The authors have declared that no competing interests exist.

Figures

Fig 1
Fig 1. Distribution of FOXL2-positive stromal cells in the ovary.
(A and B) Normal ovarian cortex. Almost all stromal cells as well as granulosa cells (arrow head) show nuclear positivity for FOXL2. By contrast, none of the cells that constitute blood vessels (asterisk) have nuclear FOXL2. (C and D) Primary mucinous carcinoma. (E and F) Primary serous carcinoma. (G and H) Secondary ovarian tumor (ovarian metastasis of rectal adenocarcinoma). Most stromal spindle cells show nuclear positivity for FOXL2. (I and J) Primary endometrioid carcinoma, a rare example of primary ovarian cancer containing only a few FOXL2-postive cells. H&E (left panels) and FOLX2 immunostaining of the corresponding area (right panels; only nuclear staining is considered positive). Arrows indicate FOXL2-positive cells. The bar in (A) indicates 50μm, and the magnification is identical for all the pictures.
Fig 2
Fig 2. Distribution of FOXL2-positive stromal cells in extraovarian lesions.
(A and B) A metastatic site of mucinous ovarian carcinoma in the lung (the same case as Fig 1C and 1D).
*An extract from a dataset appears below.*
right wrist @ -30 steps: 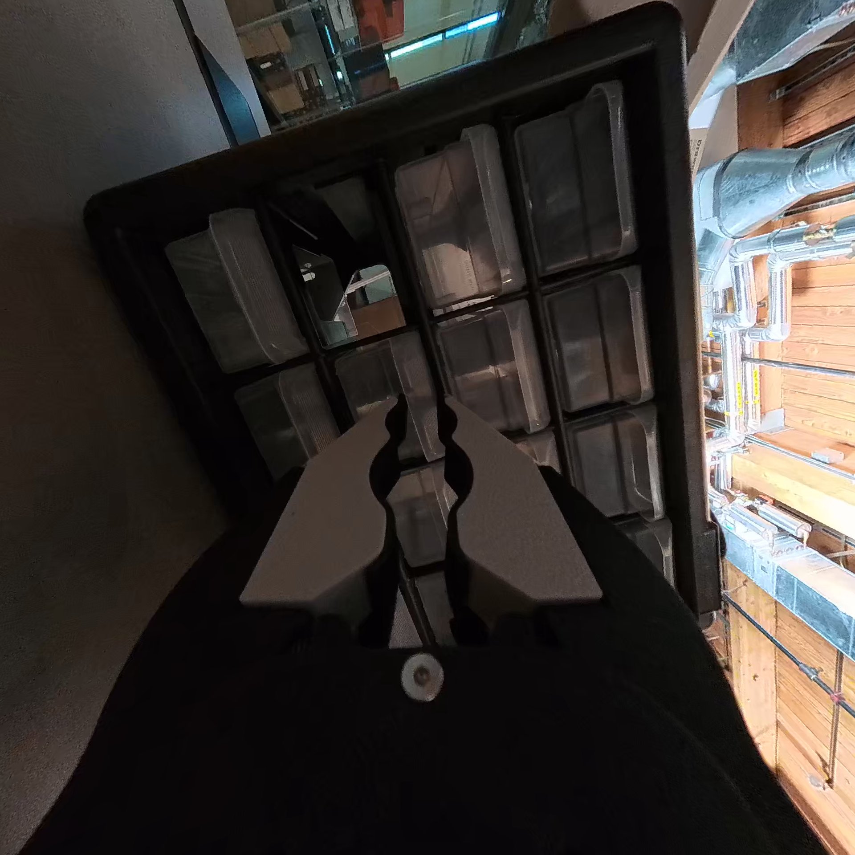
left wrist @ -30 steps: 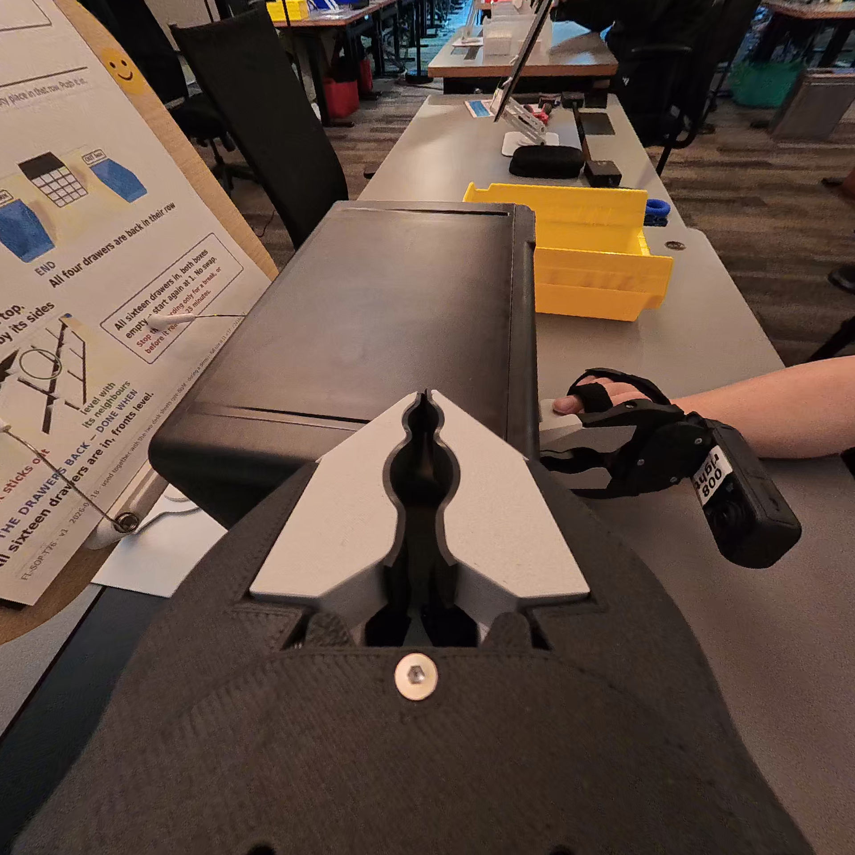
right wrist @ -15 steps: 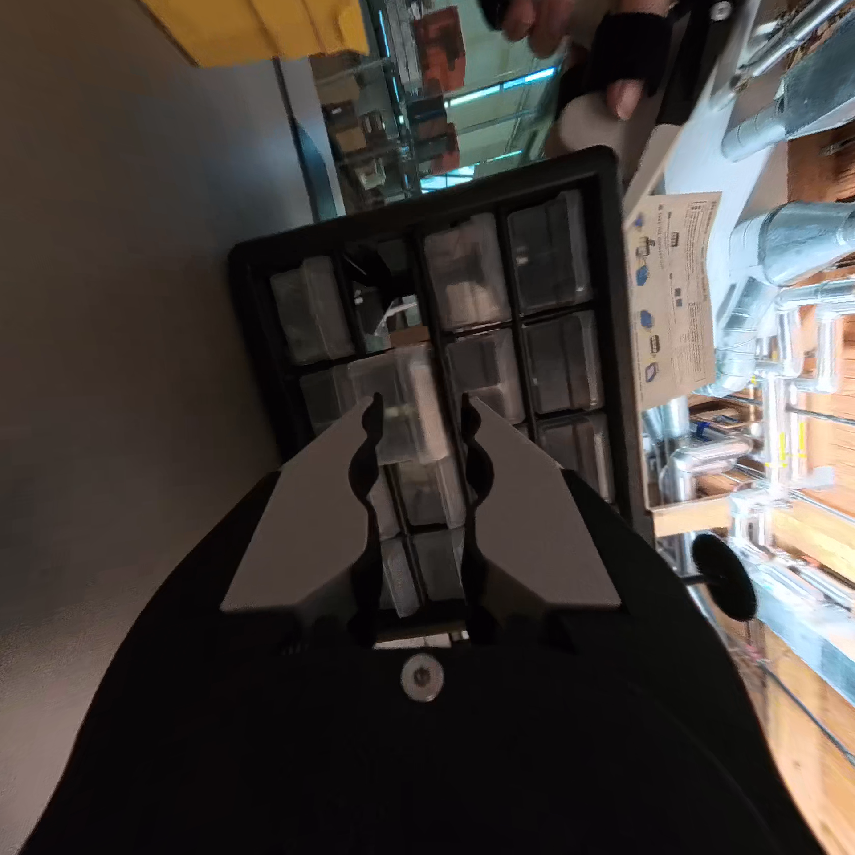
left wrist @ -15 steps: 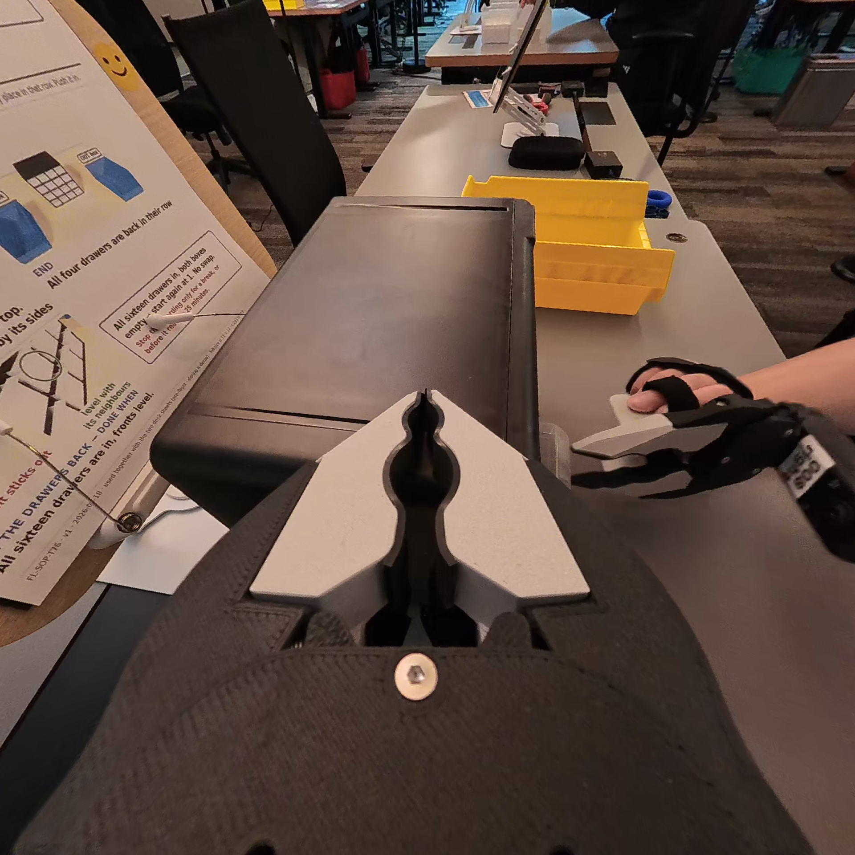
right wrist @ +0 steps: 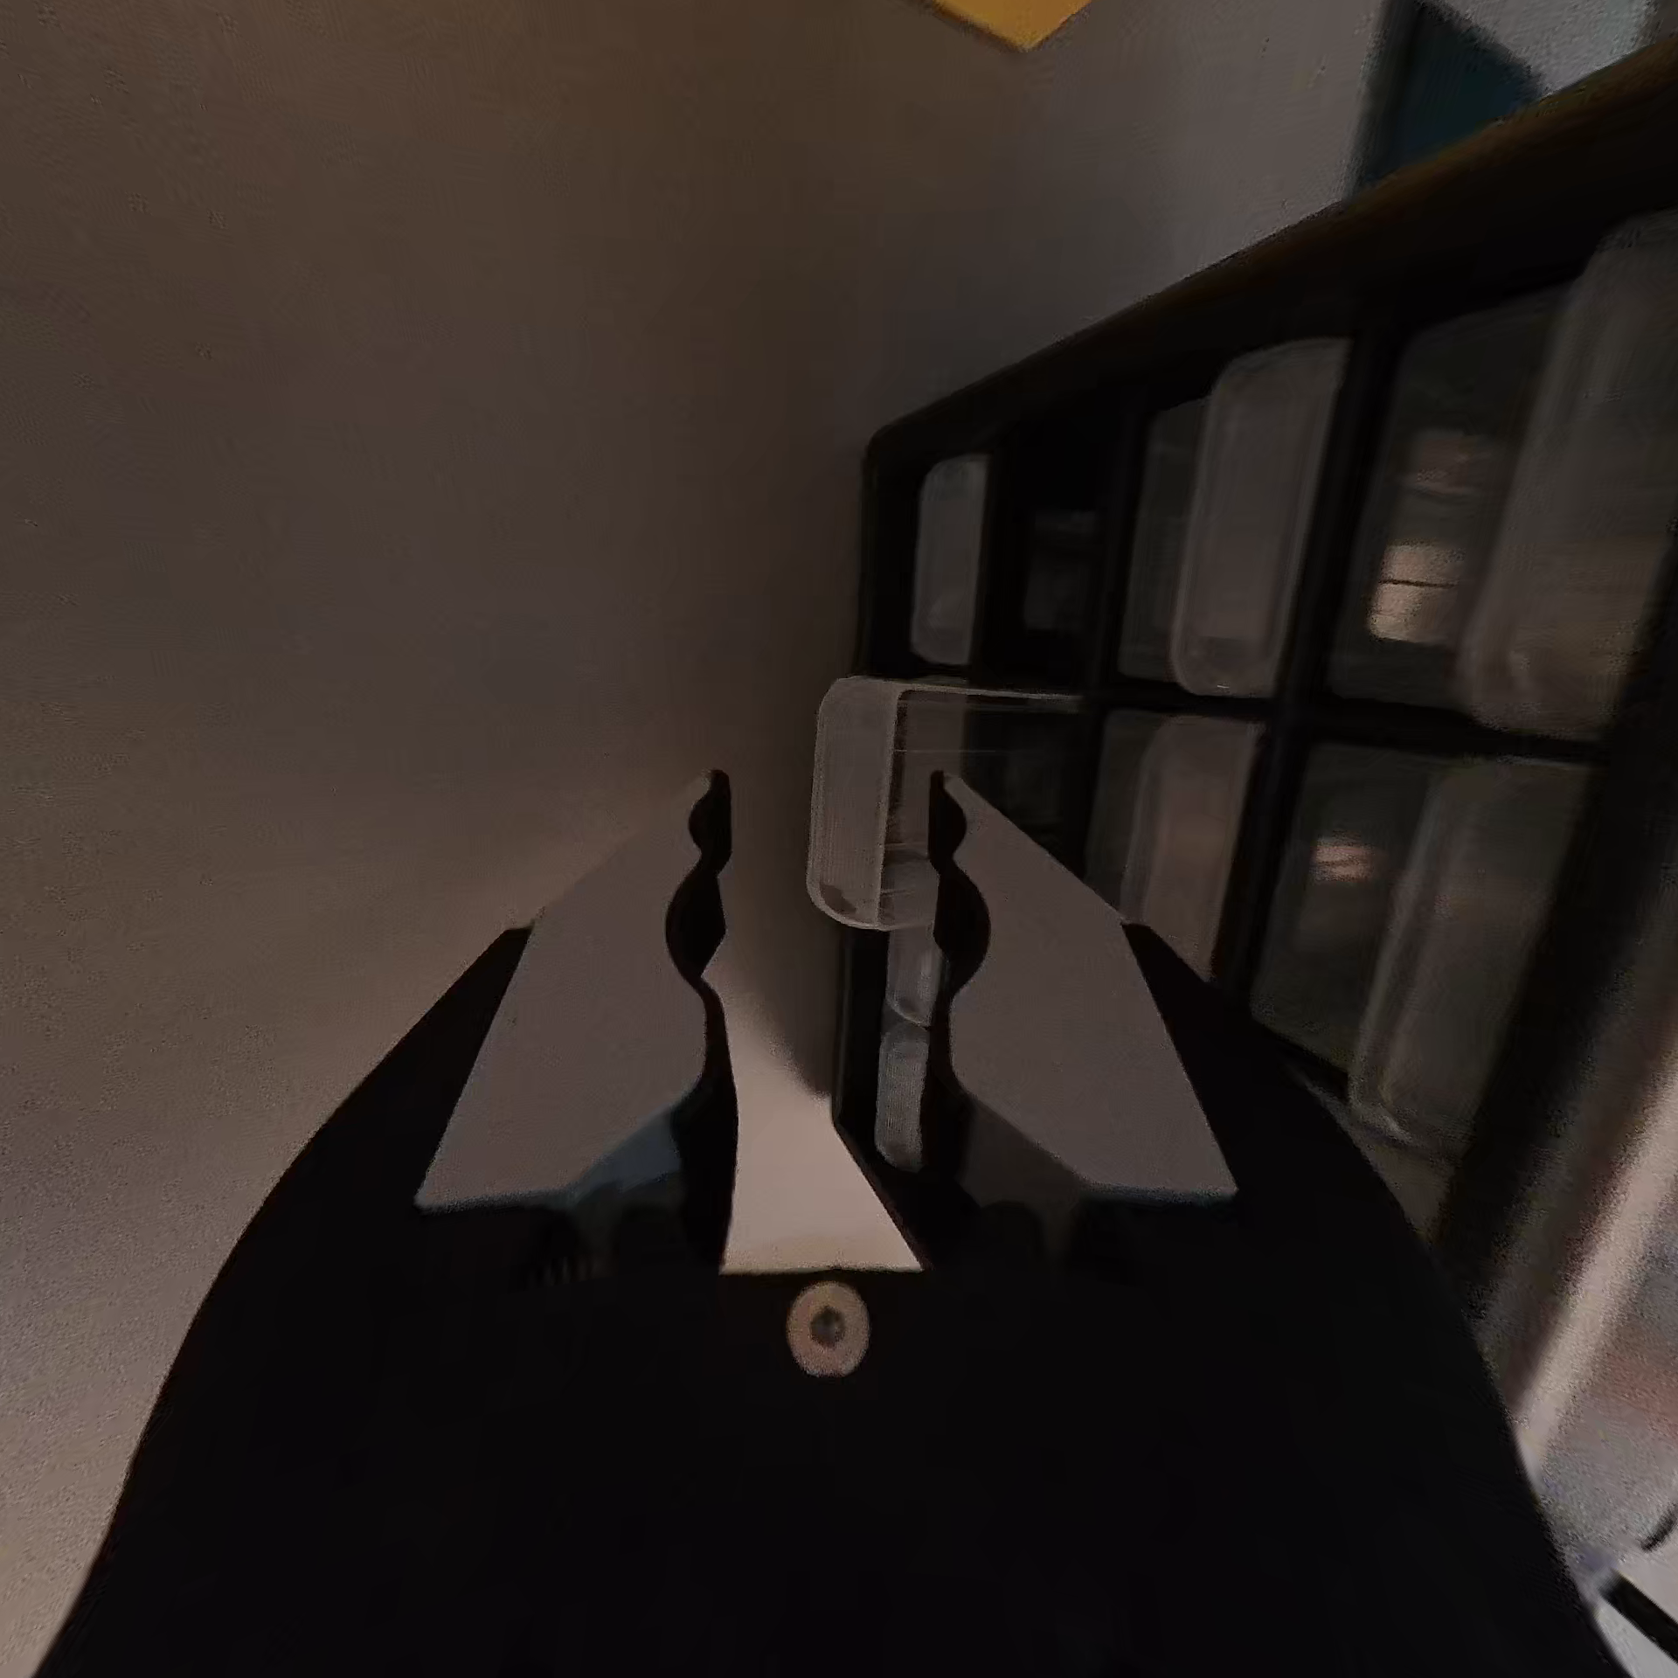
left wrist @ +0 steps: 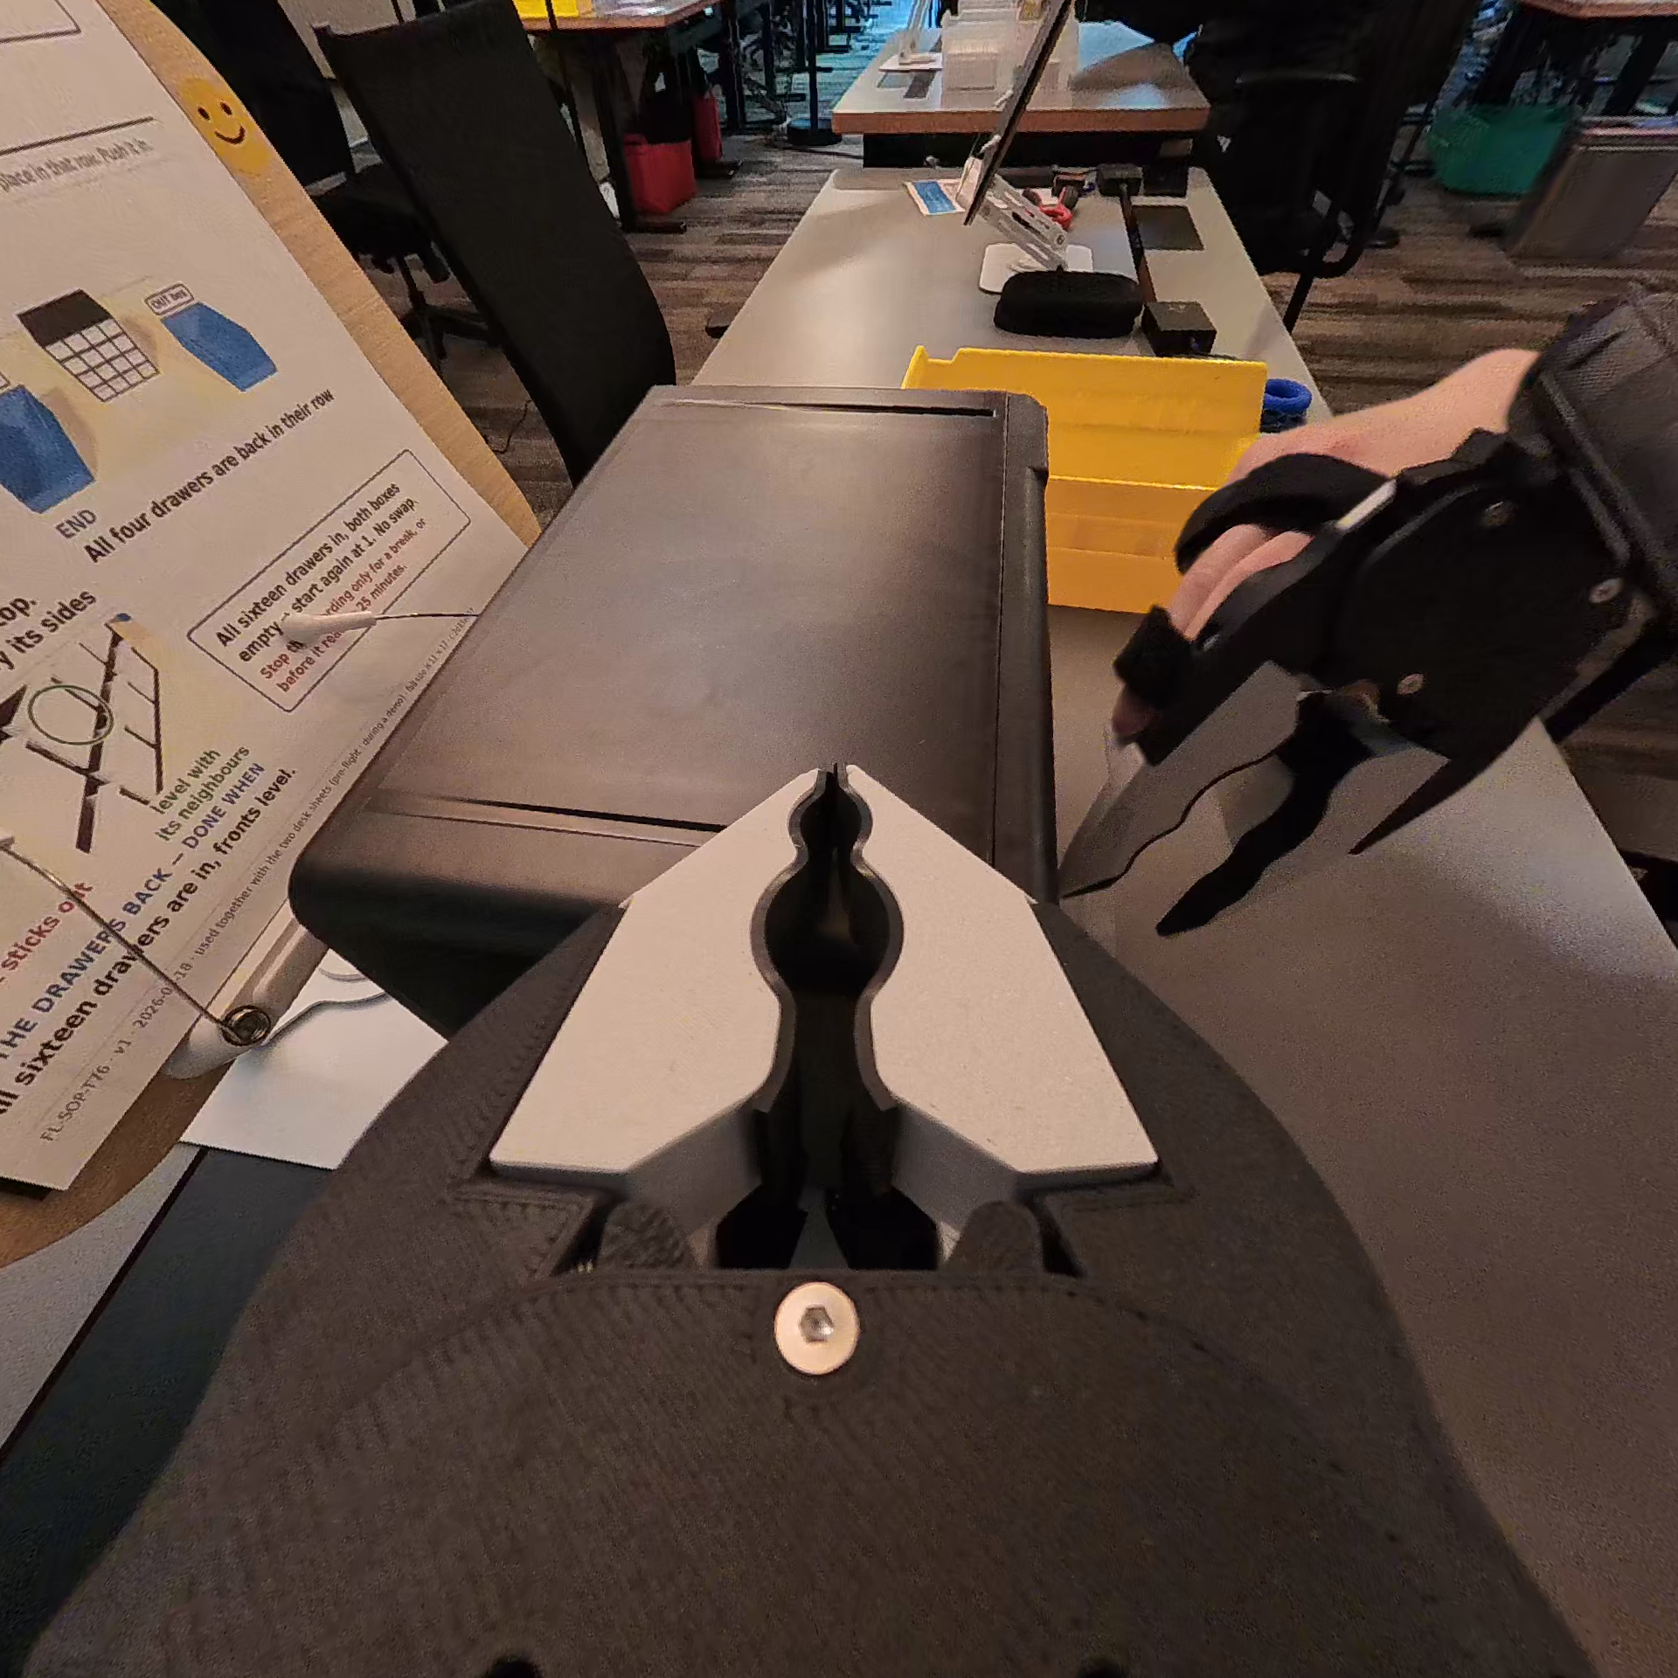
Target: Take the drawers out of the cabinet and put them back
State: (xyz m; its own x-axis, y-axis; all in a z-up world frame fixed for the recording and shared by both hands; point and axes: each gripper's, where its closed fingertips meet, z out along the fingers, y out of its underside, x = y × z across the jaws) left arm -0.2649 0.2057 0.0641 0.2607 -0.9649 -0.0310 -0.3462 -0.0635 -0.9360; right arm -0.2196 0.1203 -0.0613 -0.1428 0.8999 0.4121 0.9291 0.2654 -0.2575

There are no FOXL2-positive stromal cells. (C and D) A peritoneal seeding site of serous ovarian carcinoma (the same case as Fig 1E and 1F). There are few FOXL2-positive cells. (E and F) The primary site of rectal cancer that caused secondary ovarian tumor (the same case with Fig 1G and 1H). There are no FOXL2-positive stromal cells. H&E (left panels) and FOLX2 immunostaining of the corresponding area (right panels). Arrows indicate FOXL2-positive cells. The bar in (A) indicates 50μm, and the magnification is identical for all the pictures.
Fig 3
Fig 3. The proportion of FOXL2-positive cells in cancer stroma.
The proportion of FOXL2-positive cells on each tissue section was scored using 5-tired scale and the results were plotted. High percentages of cancer stromal cells were FOXL2-positive in the ovary, whereas there were almost no FOXL2-positive cells outside the ovary (Ext-O). Asterisks indicate a significant difference between the groups by Mann-Whitney test (p < 0.05).
Fig 4
Fig 4. Expression of ASMA and FAP by FOXL2-positive ovarian cells.
(A-C) Tumor tissues were double stained for FOXL2 and ASMA or FAP. Nuclear FOXL2 was stained brown whereas cytoplasmic ASMA and FAP were stained red in B and C, respectively. Some FOXL2-positive cells were also stained positive for ASMA or FAP (arrows), but others were negative (arrow heads). (D and E) The frequency of ASMA and FAP positive cells in FOXL2-positive cells. ASMA and FAP were variously but at least focally expressed by FOXL2-positive cells of all cases. Asterisks indicate a significant difference between two groups (Kruskal-Wallis test followed by multiple comparison).
Fig 5
Fig 5. Correlation between chronic inflammation and FOXL2-positive cells in ovarian cancer stroma.
(A-E) An example of endometrioid carcinoma where FOXL2-positive stromal cells were scant (FOXL2-poor). (A) Low magnification of H&E. The area above the dotted line is cancer tissue and the area below the line is a pre-existing endometrial cyst. (B and C) CD138 immunostaining. Tumor area (B: red square in A) contained no plasma cells and nontumor area (C: blue square in A) had a few plasma cells (arrows). (D and E) CD163 immunostaining. Both tumor area (D) and nontumor area (E) had some macrophages (arrows). (F-I) The number of CD138-positive plasma cells (F and G) or CD163-positive macrophages (H and I) in one high power field was plotted, comparing between cases with FOXL2-poor stroma (score1 and 2) and those with FOXL2-rich stroma (score 3 and 4). The presence of plasma cells apart from tumor cells correlated with FOXL2-positive cell population, whereas the presence of plasma cells near tumor cells or macrophages in any place did not. The asterisk indicates a significant difference between the groups by Mann-Whitney test (p < 0.05).